[Opening Exercise data section]

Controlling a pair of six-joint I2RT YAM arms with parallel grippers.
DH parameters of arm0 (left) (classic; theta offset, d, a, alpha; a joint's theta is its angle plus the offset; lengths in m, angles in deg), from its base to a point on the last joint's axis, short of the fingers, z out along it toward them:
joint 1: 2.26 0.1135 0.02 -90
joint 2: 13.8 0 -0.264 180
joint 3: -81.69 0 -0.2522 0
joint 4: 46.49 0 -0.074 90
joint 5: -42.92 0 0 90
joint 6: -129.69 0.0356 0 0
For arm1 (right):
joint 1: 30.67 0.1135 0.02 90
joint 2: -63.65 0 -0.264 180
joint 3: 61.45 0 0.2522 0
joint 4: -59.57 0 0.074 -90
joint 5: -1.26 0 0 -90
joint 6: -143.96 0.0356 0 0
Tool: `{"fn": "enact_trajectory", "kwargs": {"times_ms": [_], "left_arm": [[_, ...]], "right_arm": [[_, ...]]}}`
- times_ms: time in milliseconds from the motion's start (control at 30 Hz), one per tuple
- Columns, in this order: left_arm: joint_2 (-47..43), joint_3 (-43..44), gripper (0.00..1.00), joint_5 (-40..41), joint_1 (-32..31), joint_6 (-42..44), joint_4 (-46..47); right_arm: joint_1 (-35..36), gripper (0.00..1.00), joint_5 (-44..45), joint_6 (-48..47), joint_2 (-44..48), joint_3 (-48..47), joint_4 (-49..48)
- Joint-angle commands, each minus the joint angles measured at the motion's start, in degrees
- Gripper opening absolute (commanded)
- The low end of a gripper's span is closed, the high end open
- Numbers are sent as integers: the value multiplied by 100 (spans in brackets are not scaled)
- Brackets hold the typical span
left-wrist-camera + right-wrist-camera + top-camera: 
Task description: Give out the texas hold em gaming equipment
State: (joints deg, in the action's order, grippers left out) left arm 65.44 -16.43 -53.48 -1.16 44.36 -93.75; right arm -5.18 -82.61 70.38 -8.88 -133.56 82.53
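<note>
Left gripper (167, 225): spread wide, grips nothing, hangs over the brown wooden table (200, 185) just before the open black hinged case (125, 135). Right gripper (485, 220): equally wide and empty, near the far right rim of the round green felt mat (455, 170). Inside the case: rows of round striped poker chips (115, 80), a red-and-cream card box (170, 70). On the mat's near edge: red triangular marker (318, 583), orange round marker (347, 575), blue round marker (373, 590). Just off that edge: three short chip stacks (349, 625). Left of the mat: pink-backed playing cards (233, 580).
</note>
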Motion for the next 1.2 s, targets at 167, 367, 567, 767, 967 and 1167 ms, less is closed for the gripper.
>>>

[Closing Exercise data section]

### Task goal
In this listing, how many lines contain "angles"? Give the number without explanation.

### Task response
2